§ TASK: In the data below, reproduce everything exactly except the images.
***
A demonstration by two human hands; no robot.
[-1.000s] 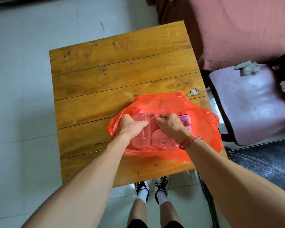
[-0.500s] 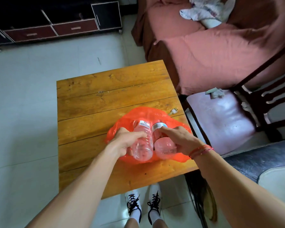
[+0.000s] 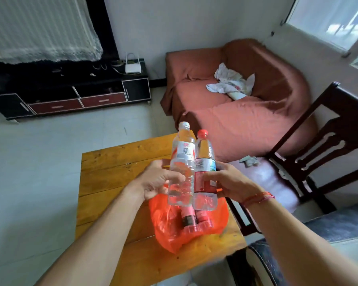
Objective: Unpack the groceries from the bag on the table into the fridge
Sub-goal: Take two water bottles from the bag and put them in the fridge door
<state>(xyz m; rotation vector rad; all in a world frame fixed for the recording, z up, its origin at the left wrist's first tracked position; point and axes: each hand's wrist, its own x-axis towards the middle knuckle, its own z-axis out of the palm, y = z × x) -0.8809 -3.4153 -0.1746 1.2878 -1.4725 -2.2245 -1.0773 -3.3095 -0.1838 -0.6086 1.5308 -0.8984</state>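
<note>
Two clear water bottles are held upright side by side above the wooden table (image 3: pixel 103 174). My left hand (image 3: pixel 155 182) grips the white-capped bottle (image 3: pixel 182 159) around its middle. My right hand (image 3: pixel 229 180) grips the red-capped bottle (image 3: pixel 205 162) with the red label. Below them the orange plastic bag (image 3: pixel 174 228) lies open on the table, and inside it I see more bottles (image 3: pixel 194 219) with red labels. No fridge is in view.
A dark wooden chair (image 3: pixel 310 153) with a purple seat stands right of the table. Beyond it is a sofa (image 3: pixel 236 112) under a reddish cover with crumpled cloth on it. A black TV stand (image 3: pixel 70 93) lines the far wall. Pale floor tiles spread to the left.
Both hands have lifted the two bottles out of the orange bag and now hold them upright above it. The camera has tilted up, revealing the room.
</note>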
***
§ TASK ANSWER:
A demonstration by two human hands; no robot.
[-1.000s] 
[-0.500s] 
[+0.000s] 
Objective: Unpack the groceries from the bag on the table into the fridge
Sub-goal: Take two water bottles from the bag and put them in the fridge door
<state>(xyz m; rotation vector rad; all in a world frame fixed for the recording, z up, its origin at the left wrist's first tracked position; point and axes: each hand's wrist, its own x-axis towards the middle knuckle, its own z-axis out of the palm, y = z × x) -0.8809 -3.4153 -0.1746 1.2878 -1.4725 -2.2245 -1.0773 -3.3095 -0.1838 -0.6086 1.5308 -0.8984</state>
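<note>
Two clear water bottles are held upright side by side above the wooden table (image 3: pixel 103 174). My left hand (image 3: pixel 155 182) grips the white-capped bottle (image 3: pixel 182 159) around its middle. My right hand (image 3: pixel 229 180) grips the red-capped bottle (image 3: pixel 205 162) with the red label. Below them the orange plastic bag (image 3: pixel 174 228) lies open on the table, and inside it I see more bottles (image 3: pixel 194 219) with red labels. No fridge is in view.
A dark wooden chair (image 3: pixel 310 153) with a purple seat stands right of the table. Beyond it is a sofa (image 3: pixel 236 112) under a reddish cover with crumpled cloth on it. A black TV stand (image 3: pixel 70 93) lines the far wall. Pale floor tiles spread to the left.
Both hands have lifted the two bottles out of the orange bag and now hold them upright above it. The camera has tilted up, revealing the room.
</note>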

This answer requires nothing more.